Well-known examples of time series with negative values for the ACF are the antipersistent processes, which are characterized as having negative values of the ACF for all positive lags (Bondon & Palma 2007). One of the best known anti-persistent processes is the Kolmogorov energy spectrum of turbulence (Gao et al. 2007). There are several examples of antipersistent processes in meteorology. For instance, Ausloos & Ivanova (2001) detect antipersistence in the fluctuations of the Southern Oscillation Index, such as the sea level pressure. Carvalho et al. (2007) also detected antipersistence in temperature anomalies. Other examples are in financial data; for example, the electricity prices in some Canadian provinces show an antipersistent behavior (e.g., Uritskaya & Uritsky 2015).

The problem of detecting negative values of the ACF in irregularly sampled time series has scarcely been addressed in the literature. Chan & Tong (1987) showed that a discrete-time regular autoregressive model of order 1 (AR(1)) with negative coefficient can always be embedded in a suitably chosen continuous-time ARMA(2,1) process, but this is not necessarily a parsimonious solution. Alternatively, when an irregular time series has an antipersistent behavior it can be fitted by the continuous-time ARFIMA (CARFIMA) process (Tsai 2009) with an intermediate memory, that is, the Hurst parameter H is such that 0 <  H <  1/2. In this work we propose another alternative that corresponds to an extension of the IAR model. We call this model the Complex Irregular Autoregressive (CIAR) model because it needs complex numbers to represent the series.

Complex stochastic processes have been addressed by several authors, such as Miller (1974) and Picinbono & Bondon (1997). These processes are often used in signal-processing analyses since for example in telecommunication systems it is common to find complex signals. In addition, Dubois & Glanz (1986) and Sekita et al. (1991) introduced a complex extension of a regular autoregressive model, where they proposed to use the coefficients of these models for shape recognition. Furthermore, Martin (1999) proposed a method to estimate the parameters of the CAR(1) model in a complex time series. However, in these studies it is assumed that both the real and the imaginary part of the complex process are observed. The model proposed here assumes that only the real part of the process is observed and the imaginary part is a latent process.

In this study, we apply the CIAR model to astronomical data, but the model can be applied in any other field in which irregular time series are available. In astronomy, the analysis of the temporal behavior of variable stars, transients, or supernovae attracts significant interest because several properties of the objects can be obtained from the analysis of their light curves (e.g., Richards et al. 2011; Kelly et al. 2014; Elorrieta et al. 2016).

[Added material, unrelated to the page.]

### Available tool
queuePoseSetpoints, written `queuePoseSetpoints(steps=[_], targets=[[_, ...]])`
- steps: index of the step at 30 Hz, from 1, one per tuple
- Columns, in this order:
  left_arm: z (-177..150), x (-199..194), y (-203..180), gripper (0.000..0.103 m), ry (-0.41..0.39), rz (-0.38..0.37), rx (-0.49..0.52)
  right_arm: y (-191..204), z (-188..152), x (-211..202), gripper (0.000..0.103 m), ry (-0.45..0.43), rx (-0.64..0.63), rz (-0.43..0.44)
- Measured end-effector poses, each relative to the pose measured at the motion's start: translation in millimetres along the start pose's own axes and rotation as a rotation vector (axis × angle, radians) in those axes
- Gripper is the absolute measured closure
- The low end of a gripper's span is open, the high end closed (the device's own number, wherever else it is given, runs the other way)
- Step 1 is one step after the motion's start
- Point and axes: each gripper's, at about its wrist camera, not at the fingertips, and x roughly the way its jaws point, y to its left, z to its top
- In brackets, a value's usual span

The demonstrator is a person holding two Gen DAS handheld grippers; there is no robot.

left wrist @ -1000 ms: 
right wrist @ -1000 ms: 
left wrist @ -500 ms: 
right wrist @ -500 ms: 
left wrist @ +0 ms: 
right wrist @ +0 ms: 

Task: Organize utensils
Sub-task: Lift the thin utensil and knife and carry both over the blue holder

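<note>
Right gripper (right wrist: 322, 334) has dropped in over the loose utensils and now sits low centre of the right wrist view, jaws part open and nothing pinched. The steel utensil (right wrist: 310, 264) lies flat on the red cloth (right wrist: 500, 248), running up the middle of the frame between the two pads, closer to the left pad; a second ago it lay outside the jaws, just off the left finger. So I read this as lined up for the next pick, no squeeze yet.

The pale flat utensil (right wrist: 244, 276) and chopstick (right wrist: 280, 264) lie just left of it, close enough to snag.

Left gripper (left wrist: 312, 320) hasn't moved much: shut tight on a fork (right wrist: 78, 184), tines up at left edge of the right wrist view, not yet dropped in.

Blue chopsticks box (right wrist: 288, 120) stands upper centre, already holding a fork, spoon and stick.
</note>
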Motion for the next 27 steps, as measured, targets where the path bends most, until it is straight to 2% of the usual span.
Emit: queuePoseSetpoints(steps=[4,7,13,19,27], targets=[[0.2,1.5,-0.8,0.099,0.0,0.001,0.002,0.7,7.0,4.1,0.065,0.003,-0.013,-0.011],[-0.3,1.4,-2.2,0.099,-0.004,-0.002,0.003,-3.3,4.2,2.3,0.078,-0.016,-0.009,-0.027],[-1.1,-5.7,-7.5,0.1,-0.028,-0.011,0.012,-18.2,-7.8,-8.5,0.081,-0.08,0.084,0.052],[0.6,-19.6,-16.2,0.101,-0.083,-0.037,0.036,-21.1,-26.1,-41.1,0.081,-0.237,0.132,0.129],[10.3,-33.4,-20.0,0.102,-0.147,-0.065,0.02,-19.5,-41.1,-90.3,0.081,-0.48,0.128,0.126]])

In particular, in the analysis of variable stars the temporal modeling of the light curves is an important step to classify them. From a harmonic model fitted to the light curves of periodic variable stars, several features are extracted which describe the physical behavior of a specific class of variable stars. We implement the CIAR model on the residuals of the harmonic model fitted on variable stars from OGLE (Udalski et al. 1999) and HIPPARCOS (Perryman et al. 1997). Under this scenario, our aim is to assess whether the harmonic model is capable of describing the temporal structure of the light curves of variable stars or some autocorrelation remains on the residuals.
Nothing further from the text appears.